I did it so well that as a High School senior I had to have exploratory surgery to find the reason for my terrible stomachaches. Doctors found nothing.
Many years ago, after waiting a minute too long behind a white Toyota and feeling pissed for the obviously incapable driver, I drove around on the left, only to discover a pedestrian crossing the street. I almost hit her. Almost. Nothing happened, but I slowly drove home and decided I wanted to stop being the angry guy.
I found Allie Middleton, an integrated-practices leader in Albany. She helped me understand that vulnerability was the key to exploring other ways of being. To be able to hold the multiple possibilities inherent in any one moment. To be present. To show up and begin the inquiry.
To notice myself as if I was an actor in a movie. Why did I say that? Why is my pulse racing?
That takes being vulnerable to your own feelings, to truly feeling them before you rush from them and inflict your frustration or weakness on someone else.
And then...
We take someone’s comment, “What an ass,” pass judgment on ourselves, cobble together a story about what an ass that other person was, their lineage, their appearance, maybe their weight, gender, or fashion sense and how different they are from us.
We miss the reality that they were looking at a TV monitor behind us and over our heads, and that what they said, and what we heard had nothing to do with us.
That’s how I ended up hating one of my best clients.
I had the opportunity to speak to a very large audience early in my career. I met the client at the event and ran through my slides. Afterwards she said, “Fine.” Not fine as in, that’s fine, you’re presentation is fine. Just Fine.
I immediately thought, what’s with her? Doesn’t she like my slides? What did I do to upset her? I went to ask, but she turned her back. What the hell? I went to the green room to put on my speaker presence.
I gave a killer speech.
At the end, I expected her to come by and tell me so. She walked past me. Not. A. Word. At that point, I hated her.
Fast forward two weeks later when I received one of the best recommendation letters - ever. Unsolicited. Raving. Truly a gift...and from her.
I learned a lot thanks to her. If I could have just stopped myself before or after the speech and explored that I was feeling unsure of myself with such a large crowd, that my need for attention was much bigger than I had realized, and that the interactions had nothing to do with her but everything to do with me, I would’ve been much happier.
But that would have meant I had to be vulnerable to the uncomfortable truth that I wasn’t invincible, that the walls I had learned were holding me back from being an open person.
So to conclude, my last piece of advice is to get to the place you can truly open your heart to another, name your story. Write down that particularly odd train of thinking. It doesn’t matter what it says, they are just feelings.

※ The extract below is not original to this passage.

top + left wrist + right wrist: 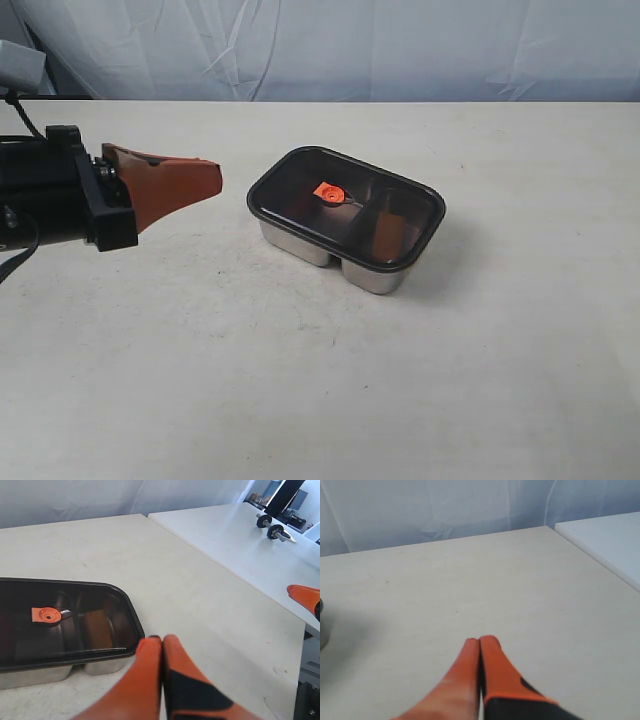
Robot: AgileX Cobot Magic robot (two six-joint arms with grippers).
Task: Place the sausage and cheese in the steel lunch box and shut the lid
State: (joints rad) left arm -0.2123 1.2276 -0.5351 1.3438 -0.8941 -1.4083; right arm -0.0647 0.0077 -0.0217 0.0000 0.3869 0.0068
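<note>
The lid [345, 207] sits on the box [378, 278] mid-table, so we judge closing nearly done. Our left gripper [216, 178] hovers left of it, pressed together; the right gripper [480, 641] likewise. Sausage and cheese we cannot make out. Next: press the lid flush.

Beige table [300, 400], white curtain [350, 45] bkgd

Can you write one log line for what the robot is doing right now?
lid: on steel lunch box | left gripper: shut, empty, apart from box | right gripper: shut, empty | inside: unclear through dark lid
</note>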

You’ll know it is spot-on when you feel that if someone found it, they would think you were a crazy person.
When you can unpack the steps you took to make the uncertain certain, you’ll discover ways to interrupt creating those stories in the first place.
Stories, that truth be told, exist to protect ourselves from others instead of open ourselves up to others.
See also, How Your Retail Employees Convert Buyers Into Lookers And Sabotage Your Sales
I can only share what is so in my life in hopes you readers can live the lives you were supposed to live. I don’t write many posts like this - in fact this is the only one.
The goal of everyone should be to find ways to open their hearts up to others.
We’ve confused strength with invincibility.
We spend too much time surrounding ourselves with our tribe of like-minded individuals, a clique really, of people who see things exactly as we do.
And when we do, we keep the shame, vulnerability, and ability to examine our stories at arms length.
That leads to higher turnover and lower sales because people can feel that need for armor, for certainty, for invincibility.
Be present. Truly present in the moment to the possibilities in every interaction, both in your private life and on the sales floor.
The results will make you, truly, a super human.